▶ Exercise
Write only how many lines in this data include "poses".

▶ Input data
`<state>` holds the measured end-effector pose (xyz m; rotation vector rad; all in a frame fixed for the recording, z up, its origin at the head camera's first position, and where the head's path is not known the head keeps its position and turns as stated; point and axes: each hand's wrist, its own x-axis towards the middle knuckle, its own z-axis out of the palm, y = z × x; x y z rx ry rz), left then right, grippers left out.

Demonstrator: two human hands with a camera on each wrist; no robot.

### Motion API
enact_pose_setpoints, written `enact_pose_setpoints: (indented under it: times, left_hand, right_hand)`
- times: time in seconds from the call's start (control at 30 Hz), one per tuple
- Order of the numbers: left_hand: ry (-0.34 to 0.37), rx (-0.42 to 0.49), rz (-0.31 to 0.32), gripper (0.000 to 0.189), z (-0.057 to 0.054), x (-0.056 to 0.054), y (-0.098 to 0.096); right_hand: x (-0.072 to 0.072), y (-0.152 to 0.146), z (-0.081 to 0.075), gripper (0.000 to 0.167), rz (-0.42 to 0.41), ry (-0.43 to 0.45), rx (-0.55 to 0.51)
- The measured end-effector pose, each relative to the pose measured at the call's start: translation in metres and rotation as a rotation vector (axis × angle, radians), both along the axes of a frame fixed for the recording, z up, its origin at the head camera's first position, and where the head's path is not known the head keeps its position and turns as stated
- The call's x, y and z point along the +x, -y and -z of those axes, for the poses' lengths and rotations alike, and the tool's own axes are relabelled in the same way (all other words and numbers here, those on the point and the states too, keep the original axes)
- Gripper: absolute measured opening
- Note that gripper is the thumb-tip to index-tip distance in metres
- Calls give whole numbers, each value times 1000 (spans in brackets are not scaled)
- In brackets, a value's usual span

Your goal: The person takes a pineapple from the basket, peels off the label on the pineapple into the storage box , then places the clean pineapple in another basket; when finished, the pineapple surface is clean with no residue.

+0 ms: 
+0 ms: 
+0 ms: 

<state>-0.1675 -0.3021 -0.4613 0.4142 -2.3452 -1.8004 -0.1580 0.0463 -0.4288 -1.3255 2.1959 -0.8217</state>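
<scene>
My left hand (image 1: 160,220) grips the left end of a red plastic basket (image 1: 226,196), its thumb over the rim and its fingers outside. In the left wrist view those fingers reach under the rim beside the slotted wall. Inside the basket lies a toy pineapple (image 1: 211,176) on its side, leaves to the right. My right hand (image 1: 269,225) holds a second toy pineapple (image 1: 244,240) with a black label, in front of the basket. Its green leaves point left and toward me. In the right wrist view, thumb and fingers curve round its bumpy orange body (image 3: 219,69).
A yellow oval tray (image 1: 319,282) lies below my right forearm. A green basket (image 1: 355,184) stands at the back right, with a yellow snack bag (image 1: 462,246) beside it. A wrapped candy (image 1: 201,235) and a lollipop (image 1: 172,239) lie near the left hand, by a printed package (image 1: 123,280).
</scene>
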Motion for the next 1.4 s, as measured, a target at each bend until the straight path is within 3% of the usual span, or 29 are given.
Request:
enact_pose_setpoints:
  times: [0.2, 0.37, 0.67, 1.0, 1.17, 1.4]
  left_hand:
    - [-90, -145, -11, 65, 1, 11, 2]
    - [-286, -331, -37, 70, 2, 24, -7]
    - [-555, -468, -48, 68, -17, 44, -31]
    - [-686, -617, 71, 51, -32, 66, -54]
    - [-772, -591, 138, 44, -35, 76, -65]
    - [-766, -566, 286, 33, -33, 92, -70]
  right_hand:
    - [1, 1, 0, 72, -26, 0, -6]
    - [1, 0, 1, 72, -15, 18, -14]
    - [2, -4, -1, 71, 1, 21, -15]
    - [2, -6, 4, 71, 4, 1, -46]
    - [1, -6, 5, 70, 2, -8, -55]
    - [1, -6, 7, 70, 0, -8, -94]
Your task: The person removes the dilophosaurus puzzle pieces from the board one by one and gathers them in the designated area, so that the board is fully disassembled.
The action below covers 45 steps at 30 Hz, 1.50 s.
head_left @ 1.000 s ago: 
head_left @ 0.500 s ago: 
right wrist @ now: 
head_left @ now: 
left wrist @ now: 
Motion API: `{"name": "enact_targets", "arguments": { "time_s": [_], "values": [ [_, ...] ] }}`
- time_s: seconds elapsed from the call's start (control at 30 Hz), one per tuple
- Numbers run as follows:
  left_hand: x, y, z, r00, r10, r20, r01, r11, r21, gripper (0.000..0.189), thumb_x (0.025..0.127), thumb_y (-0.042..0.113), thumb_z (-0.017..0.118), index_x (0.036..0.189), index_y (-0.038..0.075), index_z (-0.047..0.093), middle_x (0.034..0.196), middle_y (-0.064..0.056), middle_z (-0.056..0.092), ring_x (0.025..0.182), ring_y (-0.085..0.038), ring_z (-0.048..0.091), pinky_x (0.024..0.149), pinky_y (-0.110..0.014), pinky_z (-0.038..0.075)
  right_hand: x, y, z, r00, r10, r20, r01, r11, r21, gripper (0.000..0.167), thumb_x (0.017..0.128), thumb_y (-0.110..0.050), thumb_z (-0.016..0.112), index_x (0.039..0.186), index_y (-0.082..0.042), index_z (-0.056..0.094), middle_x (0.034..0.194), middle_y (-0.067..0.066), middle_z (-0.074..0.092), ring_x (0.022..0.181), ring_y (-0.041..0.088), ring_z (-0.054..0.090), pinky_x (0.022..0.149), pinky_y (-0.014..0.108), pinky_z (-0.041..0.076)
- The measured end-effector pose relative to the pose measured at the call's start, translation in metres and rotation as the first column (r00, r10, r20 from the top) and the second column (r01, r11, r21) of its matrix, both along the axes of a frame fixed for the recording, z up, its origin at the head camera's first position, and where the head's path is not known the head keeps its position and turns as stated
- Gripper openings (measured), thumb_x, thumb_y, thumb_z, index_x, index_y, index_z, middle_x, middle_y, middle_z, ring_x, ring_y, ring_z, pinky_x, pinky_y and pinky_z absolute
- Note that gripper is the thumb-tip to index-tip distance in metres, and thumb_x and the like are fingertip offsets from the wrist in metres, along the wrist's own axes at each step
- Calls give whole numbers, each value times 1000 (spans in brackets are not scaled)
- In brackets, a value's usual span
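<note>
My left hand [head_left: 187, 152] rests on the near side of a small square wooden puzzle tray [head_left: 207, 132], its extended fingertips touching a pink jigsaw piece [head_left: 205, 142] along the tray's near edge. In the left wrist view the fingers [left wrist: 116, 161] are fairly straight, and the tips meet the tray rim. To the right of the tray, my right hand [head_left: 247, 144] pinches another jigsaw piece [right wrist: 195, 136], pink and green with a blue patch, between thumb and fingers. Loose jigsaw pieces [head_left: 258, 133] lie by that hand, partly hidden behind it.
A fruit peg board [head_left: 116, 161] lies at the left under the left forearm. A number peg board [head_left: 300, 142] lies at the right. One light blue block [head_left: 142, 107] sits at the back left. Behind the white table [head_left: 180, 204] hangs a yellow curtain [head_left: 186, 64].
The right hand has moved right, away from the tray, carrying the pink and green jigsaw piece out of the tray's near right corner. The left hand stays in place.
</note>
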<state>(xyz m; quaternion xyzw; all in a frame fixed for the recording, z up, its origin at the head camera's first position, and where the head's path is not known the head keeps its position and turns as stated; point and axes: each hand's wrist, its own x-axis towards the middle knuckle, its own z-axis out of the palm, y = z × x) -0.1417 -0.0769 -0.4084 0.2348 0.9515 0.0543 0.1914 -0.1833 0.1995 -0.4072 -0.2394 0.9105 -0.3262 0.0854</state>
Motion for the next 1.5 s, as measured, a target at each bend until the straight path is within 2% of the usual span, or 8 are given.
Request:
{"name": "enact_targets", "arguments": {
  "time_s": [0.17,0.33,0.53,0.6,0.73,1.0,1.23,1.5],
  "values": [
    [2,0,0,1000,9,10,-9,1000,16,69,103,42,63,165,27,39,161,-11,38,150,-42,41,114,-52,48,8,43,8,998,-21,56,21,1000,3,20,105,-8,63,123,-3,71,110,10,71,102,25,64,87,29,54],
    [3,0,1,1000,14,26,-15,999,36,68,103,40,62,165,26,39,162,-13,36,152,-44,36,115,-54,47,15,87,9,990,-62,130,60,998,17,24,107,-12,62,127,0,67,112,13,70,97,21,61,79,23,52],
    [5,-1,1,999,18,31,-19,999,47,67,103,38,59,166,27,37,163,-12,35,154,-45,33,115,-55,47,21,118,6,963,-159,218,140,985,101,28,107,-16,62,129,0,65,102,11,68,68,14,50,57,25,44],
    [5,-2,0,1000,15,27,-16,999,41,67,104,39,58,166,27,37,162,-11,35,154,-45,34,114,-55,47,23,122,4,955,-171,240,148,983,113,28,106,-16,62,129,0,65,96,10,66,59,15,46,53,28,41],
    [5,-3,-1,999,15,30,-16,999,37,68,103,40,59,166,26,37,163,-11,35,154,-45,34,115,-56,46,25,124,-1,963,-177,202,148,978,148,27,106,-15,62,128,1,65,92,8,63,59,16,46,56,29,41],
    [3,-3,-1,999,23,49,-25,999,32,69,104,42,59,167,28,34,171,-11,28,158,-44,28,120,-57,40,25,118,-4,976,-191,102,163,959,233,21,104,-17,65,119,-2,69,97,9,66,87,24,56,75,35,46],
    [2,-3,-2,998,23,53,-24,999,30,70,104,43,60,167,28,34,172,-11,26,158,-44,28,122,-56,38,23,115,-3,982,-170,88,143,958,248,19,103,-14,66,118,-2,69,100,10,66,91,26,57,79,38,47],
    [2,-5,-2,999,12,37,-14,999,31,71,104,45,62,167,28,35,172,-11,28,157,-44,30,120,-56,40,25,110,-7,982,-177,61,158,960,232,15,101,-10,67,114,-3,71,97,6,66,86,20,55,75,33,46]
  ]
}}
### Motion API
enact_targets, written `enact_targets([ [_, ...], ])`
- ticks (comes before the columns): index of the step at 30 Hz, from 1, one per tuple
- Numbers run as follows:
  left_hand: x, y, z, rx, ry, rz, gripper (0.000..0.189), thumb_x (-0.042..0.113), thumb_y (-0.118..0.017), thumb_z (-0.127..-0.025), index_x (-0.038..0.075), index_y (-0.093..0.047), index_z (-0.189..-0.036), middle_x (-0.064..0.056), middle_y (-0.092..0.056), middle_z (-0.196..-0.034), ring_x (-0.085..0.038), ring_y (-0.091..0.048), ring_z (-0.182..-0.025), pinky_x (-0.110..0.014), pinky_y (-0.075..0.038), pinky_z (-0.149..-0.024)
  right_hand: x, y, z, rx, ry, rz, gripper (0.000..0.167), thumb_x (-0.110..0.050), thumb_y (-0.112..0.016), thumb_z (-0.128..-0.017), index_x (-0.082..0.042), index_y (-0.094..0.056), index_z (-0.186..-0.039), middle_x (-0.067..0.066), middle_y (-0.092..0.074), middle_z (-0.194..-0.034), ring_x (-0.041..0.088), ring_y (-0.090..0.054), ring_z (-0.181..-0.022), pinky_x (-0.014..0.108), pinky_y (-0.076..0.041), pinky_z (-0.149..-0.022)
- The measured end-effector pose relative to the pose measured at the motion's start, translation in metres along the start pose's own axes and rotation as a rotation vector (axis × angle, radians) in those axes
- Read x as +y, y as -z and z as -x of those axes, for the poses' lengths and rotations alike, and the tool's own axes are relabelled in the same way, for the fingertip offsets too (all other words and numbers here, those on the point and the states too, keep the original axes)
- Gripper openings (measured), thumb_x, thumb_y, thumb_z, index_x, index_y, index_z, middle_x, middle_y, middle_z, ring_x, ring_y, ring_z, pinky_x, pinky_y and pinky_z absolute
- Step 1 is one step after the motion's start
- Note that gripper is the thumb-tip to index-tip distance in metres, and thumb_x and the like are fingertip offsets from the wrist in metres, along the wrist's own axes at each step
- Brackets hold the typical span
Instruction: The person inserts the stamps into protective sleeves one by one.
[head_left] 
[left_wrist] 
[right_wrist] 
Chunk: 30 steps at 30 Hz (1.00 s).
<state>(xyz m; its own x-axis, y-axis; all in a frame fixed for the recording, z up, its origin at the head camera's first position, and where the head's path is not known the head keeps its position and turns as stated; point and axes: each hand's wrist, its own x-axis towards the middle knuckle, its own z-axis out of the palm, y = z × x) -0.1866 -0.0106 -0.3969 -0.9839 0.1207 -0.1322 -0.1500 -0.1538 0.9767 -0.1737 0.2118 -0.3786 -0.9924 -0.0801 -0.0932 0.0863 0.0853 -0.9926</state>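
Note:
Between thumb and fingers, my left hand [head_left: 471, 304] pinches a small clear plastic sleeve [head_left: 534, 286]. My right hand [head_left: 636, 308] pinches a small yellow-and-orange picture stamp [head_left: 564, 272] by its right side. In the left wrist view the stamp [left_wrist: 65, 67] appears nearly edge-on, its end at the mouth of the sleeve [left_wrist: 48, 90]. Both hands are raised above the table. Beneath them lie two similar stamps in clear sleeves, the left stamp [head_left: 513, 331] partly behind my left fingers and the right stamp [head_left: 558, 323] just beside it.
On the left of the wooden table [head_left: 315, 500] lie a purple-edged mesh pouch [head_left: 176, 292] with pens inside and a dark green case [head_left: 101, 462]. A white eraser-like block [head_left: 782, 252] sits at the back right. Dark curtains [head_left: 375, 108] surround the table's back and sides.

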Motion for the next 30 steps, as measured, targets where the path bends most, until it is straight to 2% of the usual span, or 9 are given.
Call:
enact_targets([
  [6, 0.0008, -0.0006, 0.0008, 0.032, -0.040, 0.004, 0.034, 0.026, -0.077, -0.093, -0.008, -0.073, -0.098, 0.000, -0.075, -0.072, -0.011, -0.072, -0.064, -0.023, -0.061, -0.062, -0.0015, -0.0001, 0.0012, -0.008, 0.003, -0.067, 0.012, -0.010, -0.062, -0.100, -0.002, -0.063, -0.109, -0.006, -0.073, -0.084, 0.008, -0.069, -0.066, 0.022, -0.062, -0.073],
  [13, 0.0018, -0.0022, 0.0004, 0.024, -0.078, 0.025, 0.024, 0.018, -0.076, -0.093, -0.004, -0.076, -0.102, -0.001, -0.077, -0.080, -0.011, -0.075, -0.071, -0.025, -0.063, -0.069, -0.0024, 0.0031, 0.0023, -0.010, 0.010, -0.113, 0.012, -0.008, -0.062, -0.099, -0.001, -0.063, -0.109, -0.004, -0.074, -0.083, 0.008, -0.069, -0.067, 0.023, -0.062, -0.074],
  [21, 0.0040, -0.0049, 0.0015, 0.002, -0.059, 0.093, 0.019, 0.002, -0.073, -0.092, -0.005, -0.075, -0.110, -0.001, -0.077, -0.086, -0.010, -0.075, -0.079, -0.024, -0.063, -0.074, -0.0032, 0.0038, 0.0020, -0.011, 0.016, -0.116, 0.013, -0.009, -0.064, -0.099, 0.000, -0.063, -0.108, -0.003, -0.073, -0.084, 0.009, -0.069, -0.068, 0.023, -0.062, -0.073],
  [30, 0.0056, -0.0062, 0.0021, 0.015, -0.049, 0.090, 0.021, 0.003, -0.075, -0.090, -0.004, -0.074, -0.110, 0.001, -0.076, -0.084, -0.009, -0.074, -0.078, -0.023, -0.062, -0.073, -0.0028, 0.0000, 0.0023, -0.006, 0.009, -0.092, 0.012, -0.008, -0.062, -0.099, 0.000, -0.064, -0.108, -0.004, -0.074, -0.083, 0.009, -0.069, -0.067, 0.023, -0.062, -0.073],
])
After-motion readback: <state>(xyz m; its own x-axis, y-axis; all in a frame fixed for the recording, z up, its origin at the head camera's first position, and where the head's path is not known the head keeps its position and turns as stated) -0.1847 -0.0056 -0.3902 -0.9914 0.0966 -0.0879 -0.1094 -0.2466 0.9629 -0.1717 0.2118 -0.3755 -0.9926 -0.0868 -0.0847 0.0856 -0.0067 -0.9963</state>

▶ Output below
2